Hemos preguntado a Marcela qué resuena en ella al oír las palabras «vocación» y «vida consagrada»… Y eso es lo que nos comparte. ¡Gracias, Hermana!
UN TESTIMONIO
Con 18 años me planteaba el querer entregar mi vida a Dios como Consagrada. Tenía muchas dudas: si soportaría estar lejos de mi familia, si usaría hábito o no, si de clausura o misionera, entre otras cosas. Me planteaba que el tiempo de Dios era mi si, y que ese tiempo era perfecto siempre que dijera si.
Con 24 años empezaba a entender que no se trataba el asunto de que «yo quisiera entregarme o no a Dios», sino de que había un Dios que por alguna razón me llamaba y que no dejaría de hacerlo hasta que yo le escuchara. Que no se trataba de mí, sino de un «nosotros» más grande. Empezaba a entender que la Vida Religiosa no era un hábito bonito y vistoso, tampoco era «la capacidad de aguantar o hacer sacrificios». Que no era solo silencio o solo acción. Que había algo más profundo, más punzante, más movilizador.
Me cuestioné de mil maneras porque el tiempo de Dios era tan desconcertante, misterioso e incomprensible.
Con 34 años, hoy puedo decir que para mí la vida Consagrada es «liberar la capacidad de amar».
Es hacer día a día experiencia de ser amada y de amar, es crecer en libertad y confianza en mi relación con la Iglesia. Es fecundidad. Es cruz en muchos momentos y resurrección en muchos otros. Es soledad, a veces nostálgica, y muchas veces saboreada. Es noche y luz al mismo tiempo, certeza y dudas, preguntas y respuestas.
Es entrega a tope, con lo que soy y tengo, con la certeza de que solo soy instrumento en la mano de Dios, porque la obra es suya.
En este punto, no puedo decirle no a Dios y a su obra, porque vivo extasiada ante lo que hace en sus hijos, porque soy testigo de cómo el triste vuelve a sonreír, el abandonado se pone de pie, el extraviado encuentra el camino, el soberbio tropieza y cae, y la verdad se abre paso, aunque, a veces, tarde.

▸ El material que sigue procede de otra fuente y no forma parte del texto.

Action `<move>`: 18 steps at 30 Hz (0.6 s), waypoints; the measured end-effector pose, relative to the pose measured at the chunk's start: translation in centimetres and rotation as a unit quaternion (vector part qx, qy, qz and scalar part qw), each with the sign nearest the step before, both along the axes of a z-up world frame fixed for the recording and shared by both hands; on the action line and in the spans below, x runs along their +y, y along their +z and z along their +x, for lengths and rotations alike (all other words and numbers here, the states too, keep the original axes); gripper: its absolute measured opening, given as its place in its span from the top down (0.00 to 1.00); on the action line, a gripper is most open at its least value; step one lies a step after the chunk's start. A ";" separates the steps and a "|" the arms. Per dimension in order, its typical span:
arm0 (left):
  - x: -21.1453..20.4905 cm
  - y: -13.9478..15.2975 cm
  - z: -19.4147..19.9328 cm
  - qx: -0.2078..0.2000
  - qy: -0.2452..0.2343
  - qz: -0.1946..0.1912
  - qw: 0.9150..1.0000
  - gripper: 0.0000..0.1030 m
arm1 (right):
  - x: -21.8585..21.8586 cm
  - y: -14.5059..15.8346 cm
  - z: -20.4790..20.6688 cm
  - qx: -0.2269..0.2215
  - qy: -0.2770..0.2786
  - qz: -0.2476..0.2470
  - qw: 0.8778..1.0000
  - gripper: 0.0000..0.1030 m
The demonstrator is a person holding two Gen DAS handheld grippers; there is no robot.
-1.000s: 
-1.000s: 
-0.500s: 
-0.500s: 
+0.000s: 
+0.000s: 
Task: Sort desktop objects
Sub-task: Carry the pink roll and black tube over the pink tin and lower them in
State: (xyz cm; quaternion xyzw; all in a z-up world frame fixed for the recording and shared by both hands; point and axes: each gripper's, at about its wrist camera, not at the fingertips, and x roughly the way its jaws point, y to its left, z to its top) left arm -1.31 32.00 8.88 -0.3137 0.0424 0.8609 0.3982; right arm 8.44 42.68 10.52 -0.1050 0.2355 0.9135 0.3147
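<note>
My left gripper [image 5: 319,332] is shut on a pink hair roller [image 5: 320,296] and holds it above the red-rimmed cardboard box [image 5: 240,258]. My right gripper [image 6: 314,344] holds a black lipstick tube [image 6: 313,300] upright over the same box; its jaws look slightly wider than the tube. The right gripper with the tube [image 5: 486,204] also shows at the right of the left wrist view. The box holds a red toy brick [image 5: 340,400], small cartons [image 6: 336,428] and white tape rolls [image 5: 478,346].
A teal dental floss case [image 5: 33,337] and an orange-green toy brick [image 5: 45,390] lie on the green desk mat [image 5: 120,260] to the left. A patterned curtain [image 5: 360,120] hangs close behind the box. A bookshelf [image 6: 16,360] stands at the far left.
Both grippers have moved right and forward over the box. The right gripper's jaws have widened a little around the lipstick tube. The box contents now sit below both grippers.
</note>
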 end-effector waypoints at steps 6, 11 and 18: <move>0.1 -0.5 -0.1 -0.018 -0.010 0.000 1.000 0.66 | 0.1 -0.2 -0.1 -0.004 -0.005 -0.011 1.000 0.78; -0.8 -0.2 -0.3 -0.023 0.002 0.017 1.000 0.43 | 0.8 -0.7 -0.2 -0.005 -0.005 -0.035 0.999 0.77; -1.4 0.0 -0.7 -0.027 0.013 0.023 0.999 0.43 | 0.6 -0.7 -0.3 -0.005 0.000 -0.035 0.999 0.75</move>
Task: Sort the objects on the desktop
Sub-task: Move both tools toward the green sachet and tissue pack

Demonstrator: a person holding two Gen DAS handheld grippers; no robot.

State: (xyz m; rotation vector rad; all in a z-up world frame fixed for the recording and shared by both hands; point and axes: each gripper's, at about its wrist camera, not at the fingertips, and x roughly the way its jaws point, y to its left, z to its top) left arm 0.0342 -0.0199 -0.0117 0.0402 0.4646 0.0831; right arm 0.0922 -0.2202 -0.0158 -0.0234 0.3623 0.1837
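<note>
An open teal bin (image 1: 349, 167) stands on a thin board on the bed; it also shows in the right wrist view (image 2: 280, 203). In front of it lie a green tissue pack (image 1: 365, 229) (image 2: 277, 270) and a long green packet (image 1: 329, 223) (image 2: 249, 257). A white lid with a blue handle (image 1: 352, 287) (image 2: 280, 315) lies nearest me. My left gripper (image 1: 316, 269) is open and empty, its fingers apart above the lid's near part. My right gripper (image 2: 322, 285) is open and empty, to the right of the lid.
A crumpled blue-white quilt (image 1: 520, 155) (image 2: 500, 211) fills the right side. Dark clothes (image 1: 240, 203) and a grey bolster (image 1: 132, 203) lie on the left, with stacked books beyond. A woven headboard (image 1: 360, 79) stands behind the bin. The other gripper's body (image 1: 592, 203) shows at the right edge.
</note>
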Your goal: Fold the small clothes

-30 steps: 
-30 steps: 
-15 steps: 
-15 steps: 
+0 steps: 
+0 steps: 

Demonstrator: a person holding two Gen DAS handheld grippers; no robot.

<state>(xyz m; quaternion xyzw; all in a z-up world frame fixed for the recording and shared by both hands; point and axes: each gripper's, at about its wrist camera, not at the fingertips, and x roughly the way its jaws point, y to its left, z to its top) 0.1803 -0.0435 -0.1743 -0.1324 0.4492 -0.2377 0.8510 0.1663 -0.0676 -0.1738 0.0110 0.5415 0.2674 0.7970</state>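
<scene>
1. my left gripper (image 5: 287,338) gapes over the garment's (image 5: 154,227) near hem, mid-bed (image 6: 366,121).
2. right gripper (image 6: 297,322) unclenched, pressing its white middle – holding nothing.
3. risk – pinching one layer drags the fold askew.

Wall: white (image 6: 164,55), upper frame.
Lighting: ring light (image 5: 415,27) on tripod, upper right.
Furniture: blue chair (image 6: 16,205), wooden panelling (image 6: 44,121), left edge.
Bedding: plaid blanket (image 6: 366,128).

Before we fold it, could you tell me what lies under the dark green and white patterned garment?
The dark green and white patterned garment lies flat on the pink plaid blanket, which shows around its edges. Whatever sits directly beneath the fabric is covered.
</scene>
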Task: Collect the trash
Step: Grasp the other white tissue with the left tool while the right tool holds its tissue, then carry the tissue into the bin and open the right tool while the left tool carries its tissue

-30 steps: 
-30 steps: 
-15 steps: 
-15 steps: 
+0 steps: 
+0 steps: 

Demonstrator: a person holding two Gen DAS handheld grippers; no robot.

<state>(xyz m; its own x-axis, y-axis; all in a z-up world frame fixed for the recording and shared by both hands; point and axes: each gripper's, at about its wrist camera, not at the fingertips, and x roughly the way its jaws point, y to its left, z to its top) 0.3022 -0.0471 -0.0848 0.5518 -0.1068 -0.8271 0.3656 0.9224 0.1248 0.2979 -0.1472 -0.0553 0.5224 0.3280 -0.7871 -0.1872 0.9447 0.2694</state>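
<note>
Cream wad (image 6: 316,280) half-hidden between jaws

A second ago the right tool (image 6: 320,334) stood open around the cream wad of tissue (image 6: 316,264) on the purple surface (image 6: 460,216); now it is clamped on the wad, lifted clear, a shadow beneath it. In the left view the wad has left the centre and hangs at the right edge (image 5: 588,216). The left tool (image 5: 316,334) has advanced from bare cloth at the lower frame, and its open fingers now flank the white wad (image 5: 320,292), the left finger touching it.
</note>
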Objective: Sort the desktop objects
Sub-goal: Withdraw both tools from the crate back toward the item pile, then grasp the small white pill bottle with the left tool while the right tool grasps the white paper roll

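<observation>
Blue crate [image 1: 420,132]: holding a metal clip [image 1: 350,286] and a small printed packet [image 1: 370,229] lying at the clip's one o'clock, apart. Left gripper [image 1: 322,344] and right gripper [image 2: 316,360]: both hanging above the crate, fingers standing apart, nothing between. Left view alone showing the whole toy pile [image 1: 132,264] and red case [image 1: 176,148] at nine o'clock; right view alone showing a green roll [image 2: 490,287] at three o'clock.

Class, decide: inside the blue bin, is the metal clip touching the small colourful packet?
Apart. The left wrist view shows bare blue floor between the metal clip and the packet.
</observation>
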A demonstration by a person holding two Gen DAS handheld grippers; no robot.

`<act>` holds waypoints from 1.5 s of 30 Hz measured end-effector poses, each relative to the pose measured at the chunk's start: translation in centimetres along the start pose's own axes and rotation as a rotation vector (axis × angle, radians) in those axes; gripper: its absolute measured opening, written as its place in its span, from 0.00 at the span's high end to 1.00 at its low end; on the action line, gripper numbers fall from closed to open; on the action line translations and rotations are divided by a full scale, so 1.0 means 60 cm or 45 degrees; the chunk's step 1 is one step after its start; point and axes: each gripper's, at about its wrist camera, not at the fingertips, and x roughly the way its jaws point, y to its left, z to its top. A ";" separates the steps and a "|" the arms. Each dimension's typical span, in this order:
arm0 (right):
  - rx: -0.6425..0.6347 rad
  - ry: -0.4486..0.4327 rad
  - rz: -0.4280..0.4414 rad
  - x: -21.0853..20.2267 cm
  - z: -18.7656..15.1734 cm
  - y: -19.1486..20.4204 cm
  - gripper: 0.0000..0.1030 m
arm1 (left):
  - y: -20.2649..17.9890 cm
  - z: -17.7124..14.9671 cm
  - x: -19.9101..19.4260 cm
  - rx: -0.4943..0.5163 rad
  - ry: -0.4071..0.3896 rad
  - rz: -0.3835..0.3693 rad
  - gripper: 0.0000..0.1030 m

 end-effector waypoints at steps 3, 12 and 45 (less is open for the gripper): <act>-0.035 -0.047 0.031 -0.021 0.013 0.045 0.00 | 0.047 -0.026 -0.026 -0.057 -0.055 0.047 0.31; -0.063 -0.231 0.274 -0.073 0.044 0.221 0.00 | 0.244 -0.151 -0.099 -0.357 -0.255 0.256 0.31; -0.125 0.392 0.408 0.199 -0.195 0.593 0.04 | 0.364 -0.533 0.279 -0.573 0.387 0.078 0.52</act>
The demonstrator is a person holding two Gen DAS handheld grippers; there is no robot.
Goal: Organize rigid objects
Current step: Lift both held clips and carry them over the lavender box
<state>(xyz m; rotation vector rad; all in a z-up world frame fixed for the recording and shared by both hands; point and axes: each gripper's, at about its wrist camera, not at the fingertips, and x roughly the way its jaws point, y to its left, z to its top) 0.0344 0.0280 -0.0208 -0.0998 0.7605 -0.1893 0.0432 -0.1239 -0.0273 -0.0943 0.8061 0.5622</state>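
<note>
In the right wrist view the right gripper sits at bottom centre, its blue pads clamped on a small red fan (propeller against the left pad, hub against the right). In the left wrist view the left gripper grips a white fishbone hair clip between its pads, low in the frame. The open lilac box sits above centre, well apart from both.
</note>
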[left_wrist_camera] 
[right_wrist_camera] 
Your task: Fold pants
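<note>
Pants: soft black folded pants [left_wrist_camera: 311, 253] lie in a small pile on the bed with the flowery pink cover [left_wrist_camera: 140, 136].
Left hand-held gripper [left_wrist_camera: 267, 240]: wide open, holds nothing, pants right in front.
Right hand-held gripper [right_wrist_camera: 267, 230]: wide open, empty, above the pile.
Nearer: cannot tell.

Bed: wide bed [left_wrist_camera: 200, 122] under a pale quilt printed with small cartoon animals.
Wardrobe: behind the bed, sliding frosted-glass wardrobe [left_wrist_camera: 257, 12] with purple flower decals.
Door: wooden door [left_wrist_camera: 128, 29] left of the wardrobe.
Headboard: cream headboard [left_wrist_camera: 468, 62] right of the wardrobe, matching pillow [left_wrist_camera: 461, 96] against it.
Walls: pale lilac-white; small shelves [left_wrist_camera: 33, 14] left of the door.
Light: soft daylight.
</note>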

No puedo decirle no a la Iglesia y sus gritos de dolor, cuando es ella la que me constituye madre y fecunda.
Estoy aprendiendo y tengo mucho que aprender, de amar en libertad, de comunión genuina, de soledad abrazada, de perdón y reconciliación, de fidelidad y paciencia.
Y si… Hoy puedo afirmar que no se trata de que yo quiera darme y ya, se trata de que frente al Amor no pueda más que postrarme y ofrecerme. Que no se trata del hábito (de hecho, no lo llevo) sino de que quiénes me vean, me vean revestida de trasparencia, carisma y pasión.
Que no se trata de elegir oración o misión, sino que ambas dimensiones me constituyen, me atraviesan, me cuestionan y movilizan, y conviven a la paz, como unidad.
Que no se trata de viajar mucho o nada, sino que donde esté, pueda florecer y seguir siendo fecunda.
Que no se trata de que yo quiera decir si, sino de que ya no pueda decir no al proyecto de amor que la Iglesia me propone.
Que no es un camino fácil (que ninguno lo es), que la comunión cuesta y tiene de fracasos, decepciones y oportunidades.
Que anunciar la belleza es un desafío, porque amar a los que nos aman es fácil, pero amar a los que nos odian es una decisión de cada día (y a veces cuesta sudor y sangre).
Que sanar y ayudar a sanar a otros es la aventura más apasionante que estoy viviendo y, a su vez, la más delicada y sagrada. Que somos barro frágil y fuego que fortalece.
Que vivir atenta, despierta, activa y centrada es una urgencia, para no perderme, para estar justo donde quiere que esté, donde la Iglesia gime dolores de parto.
Que tengo mucho que aprender, que amar, que seguir creciendo en fidelidad.
Y que sin Dios nada puedo, porque es su obra, porque es su tiempo, incomprensible pero perfecto».